Глава 17. Ибо жатва созрела

   По Рождеству ударили лютые морозы, такие, что на лету замерзали птицы и, будто в горах, расходилось по окрестностям гулкое эхо. И день и ночь над Новгородом являлись неведомые и невиданные прежде знамения: то встанет полная белая радуга, то воссияют в небесах три солнца и разом померкнут, а по ночам спускались от луны на землю огненные столбы, или посреди звезд складывались в пылающий в полнеба крест.
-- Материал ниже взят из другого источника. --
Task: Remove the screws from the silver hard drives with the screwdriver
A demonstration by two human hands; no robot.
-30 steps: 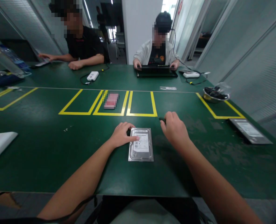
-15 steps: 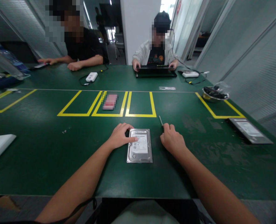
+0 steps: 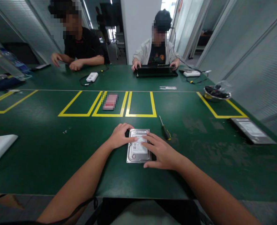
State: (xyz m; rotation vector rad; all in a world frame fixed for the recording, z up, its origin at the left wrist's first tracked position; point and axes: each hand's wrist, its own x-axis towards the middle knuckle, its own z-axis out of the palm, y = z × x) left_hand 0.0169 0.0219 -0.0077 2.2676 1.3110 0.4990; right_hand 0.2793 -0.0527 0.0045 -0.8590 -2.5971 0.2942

   Лишь стужа спала, как по Новгороду поползли невероятные слухи, что взяты в кольцо бессчетным стрелецким войском и каждого, кто ищет бежать из города, тут же донага раздевают и, перебив ноги, оставляют на корм собирающимся бессчетным волчьим стаям. Люди шептались, суетливо крестясь, и спешили в церкви молиться за здравие государя и умягчение грозного его сердца. Наступившие Святки стали на удивление тихими и богомольными.
   Взамен лютых морозов в Новгород пришла неожиданная оттепель, стремительная, словно ранняя весна. В считанные дни на Волхове вскрылся лед и, вместо увязающих в снежном месиве саней, люди стали перевозить поклажи на лодках. Новгородцы сочли наступившие теплые дни за благой знак. Все ждали чуда, но никто не мог сказать, каким оно должно быть.